┌─ Collected material

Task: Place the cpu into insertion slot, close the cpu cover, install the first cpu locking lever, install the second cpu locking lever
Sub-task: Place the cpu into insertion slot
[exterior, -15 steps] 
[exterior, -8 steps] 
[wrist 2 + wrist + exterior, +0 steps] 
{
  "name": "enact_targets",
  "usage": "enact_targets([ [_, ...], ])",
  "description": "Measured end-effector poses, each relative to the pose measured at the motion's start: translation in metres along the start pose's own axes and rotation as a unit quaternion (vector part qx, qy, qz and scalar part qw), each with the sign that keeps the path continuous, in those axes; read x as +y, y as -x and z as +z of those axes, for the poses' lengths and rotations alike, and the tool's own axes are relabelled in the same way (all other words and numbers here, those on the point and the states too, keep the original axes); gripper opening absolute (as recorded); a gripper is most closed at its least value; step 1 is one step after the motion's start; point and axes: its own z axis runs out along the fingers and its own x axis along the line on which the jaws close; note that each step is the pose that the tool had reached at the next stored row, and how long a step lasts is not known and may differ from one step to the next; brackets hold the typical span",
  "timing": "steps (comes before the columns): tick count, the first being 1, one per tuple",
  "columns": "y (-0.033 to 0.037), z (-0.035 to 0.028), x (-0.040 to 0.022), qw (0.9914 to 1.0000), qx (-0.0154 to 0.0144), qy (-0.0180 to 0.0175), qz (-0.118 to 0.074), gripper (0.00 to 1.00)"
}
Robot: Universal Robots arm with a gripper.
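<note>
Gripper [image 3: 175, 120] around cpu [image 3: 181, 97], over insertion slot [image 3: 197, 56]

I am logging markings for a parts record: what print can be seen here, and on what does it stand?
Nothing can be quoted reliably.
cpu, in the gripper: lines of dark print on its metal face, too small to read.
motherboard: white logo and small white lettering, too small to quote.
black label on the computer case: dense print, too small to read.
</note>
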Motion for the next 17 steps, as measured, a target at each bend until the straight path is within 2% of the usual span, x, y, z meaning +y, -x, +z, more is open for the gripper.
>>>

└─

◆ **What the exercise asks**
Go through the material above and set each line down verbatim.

◆ **Response to this exercise**
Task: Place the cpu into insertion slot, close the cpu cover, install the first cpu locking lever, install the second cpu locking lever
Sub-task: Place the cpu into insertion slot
[exterior, -15 steps] 
[exterior, -8 steps] 
[wrist 2 + wrist + exterior, +0 steps] 
{
  "name": "enact_targets",
  "usage": "enact_targets([ [_, ...], ])",
  "description": "Measured end-effector poses, each relative to the pose measured at the motion's start: translation in metres along the start pose's own axes and rotation as a unit quaternion (vector part qx, qy, qz and scalar part qw), each with the sign that keeps the path continuous, in those axes; read x as +y, y as -x and z as +z of those axes, for the poses' lengths and rotations alike, and the tool's own axes are relabelled in the same way (all other words and numbers here, those on the point and the states too, keep the original axes); gripper opening absolute (as recorded); a gripper is most closed at its least value; step 1 is one step after the motion's start; point and axes: its own z axis runs out along the fingers and its own x axis along the line on which the jaws close; note that each step is the pose that the tool had reached at the next stored row, and how long a step lasts is not known and may differ from one step to the next; brackets hold the typical span",
  "timing": "steps (comes before the columns): tick count, the first being 1, one per tuple",
  "columns": "y (-0.033 to 0.037), z (-0.035 to 0.028), x (-0.040 to 0.022), qw (0.9914 to 1.0000), qx (-0.0154 to 0.0144), qy (-0.0180 to 0.0175), qz (-0.118 to 0.074), gripper (0.00 to 1.00)"
}
Robot: Universal Robots arm with a gripper.
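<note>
Gripper [image 3: 175, 120] around cpu [image 3: 181, 97], over insertion slot [image 3: 197, 56]

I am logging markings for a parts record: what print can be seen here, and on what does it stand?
Nothing can be quoted reliably.
cpu, in the gripper: lines of dark print on its metal face, too small to read.
motherboard: white logo and small white lettering, too small to quote.
black label on the computer case: dense print, too small to read.
</note>
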Motion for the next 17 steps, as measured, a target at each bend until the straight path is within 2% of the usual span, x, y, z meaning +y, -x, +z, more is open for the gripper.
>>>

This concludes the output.